=== SOURCE DATA ===

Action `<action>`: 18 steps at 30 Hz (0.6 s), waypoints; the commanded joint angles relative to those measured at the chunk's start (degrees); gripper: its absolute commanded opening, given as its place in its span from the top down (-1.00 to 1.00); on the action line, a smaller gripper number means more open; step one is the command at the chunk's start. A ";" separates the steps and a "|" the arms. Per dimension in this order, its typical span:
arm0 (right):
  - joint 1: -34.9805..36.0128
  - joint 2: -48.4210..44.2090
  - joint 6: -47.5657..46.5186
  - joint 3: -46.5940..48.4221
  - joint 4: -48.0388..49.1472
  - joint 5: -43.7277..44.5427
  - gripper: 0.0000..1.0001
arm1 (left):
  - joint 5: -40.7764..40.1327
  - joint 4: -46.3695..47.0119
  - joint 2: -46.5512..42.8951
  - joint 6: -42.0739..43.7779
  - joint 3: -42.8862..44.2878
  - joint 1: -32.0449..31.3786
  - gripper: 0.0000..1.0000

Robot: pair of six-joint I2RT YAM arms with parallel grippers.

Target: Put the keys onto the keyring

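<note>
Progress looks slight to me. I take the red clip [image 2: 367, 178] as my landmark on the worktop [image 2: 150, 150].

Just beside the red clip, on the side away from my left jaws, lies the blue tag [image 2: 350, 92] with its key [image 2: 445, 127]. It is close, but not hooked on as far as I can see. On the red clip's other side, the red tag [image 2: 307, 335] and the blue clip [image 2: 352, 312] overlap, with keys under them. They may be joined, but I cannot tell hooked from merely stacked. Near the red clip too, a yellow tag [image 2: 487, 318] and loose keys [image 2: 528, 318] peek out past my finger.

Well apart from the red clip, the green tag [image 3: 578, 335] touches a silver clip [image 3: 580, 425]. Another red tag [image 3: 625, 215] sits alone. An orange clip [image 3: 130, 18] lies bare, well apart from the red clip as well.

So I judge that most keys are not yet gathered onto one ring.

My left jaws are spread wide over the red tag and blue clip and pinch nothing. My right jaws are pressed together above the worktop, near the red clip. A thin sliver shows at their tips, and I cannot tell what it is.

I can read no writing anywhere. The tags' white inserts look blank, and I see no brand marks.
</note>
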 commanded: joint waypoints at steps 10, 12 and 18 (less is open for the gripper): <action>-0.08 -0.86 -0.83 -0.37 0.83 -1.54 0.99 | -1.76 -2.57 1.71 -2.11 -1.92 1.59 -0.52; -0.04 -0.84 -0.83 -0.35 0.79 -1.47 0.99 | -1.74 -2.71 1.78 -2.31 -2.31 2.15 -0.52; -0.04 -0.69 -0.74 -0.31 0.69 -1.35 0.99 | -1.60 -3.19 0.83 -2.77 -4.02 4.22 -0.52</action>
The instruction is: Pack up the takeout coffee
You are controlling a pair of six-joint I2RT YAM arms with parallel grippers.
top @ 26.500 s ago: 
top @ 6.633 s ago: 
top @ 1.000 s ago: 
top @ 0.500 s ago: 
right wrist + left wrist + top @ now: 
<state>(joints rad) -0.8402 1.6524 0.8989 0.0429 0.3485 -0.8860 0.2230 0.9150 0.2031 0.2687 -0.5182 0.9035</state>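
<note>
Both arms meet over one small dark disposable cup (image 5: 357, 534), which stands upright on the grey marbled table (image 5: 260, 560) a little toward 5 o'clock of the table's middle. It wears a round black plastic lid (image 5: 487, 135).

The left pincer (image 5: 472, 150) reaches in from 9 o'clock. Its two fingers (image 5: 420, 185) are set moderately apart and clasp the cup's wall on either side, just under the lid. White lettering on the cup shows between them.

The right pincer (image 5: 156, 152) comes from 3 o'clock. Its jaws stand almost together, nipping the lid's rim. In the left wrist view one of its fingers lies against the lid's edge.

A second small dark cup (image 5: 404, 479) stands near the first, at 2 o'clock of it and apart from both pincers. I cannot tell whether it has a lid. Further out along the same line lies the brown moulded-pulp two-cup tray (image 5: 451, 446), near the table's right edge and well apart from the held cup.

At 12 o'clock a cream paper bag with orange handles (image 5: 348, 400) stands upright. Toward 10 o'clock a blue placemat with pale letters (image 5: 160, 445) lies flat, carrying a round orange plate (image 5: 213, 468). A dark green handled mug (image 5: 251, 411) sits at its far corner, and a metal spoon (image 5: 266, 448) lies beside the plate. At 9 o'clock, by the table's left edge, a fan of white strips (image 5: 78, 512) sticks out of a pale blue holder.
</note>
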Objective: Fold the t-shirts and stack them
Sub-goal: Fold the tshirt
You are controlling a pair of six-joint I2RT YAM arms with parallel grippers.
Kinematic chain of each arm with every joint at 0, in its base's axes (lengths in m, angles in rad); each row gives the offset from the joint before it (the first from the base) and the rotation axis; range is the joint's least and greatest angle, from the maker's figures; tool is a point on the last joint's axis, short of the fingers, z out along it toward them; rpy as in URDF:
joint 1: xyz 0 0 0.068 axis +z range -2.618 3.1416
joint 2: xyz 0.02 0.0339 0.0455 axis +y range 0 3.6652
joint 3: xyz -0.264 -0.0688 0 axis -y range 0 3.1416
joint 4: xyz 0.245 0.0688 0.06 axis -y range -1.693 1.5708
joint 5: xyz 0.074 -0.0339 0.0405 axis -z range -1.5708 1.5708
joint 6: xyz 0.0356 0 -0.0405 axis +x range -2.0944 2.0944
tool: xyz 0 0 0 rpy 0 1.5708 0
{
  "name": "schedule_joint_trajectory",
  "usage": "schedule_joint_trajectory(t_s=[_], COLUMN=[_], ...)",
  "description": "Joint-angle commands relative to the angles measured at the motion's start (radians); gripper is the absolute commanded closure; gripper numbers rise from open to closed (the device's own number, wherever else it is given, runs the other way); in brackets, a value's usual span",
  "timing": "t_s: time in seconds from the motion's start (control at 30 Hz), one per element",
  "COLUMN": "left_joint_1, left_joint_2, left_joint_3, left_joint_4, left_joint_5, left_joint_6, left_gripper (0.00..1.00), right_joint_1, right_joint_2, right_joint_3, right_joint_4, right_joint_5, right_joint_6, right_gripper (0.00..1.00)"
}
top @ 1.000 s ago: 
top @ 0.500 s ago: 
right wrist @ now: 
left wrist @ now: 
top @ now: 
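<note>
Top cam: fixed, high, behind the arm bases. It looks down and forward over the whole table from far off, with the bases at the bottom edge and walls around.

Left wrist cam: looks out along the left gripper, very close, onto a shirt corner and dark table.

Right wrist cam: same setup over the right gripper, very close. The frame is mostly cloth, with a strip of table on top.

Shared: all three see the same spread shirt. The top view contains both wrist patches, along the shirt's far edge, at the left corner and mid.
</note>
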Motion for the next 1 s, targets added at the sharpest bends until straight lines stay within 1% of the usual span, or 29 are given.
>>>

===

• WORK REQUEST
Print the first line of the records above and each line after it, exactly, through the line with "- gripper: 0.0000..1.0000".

• SOLUTION FOR THIS EXERCISE
Action `<action>`: 18 steps at 30 Hz (0.6 s), waypoints; the commanded joint angles relative to those measured at the chunk's start (degrees); gripper: its absolute commanded opening, given as its place in its span from the top down (-1.00 to 1.00); on the action line, a smaller gripper number means more open; step one is the command at the chunk's start. A ";" separates the steps and a "|" the arms. Per dimension in this order, its typical span:
arm0 (right):
  - joint 1: -34.9805..36.0128
  - joint 2: -48.4210..44.2090
  - joint 6: -47.5657..46.5186
  - joint 3: -46.5940..48.4221
  - joint 4: -48.0388..49.1472
  - joint 5: -43.7277..44.5427
  - gripper: 0.0000..1.0001
arm1 (left):
  - joint 5: -40.7764..40.1327
  - joint 4: -46.3695..47.0119
  - joint 2: -46.5512..42.8951
  - joint 6: -42.0739..43.7779
  - joint 3: -42.8862..44.2878
  - joint 1: -32.0449..31.3786
  - gripper: 0.0000..1.0000

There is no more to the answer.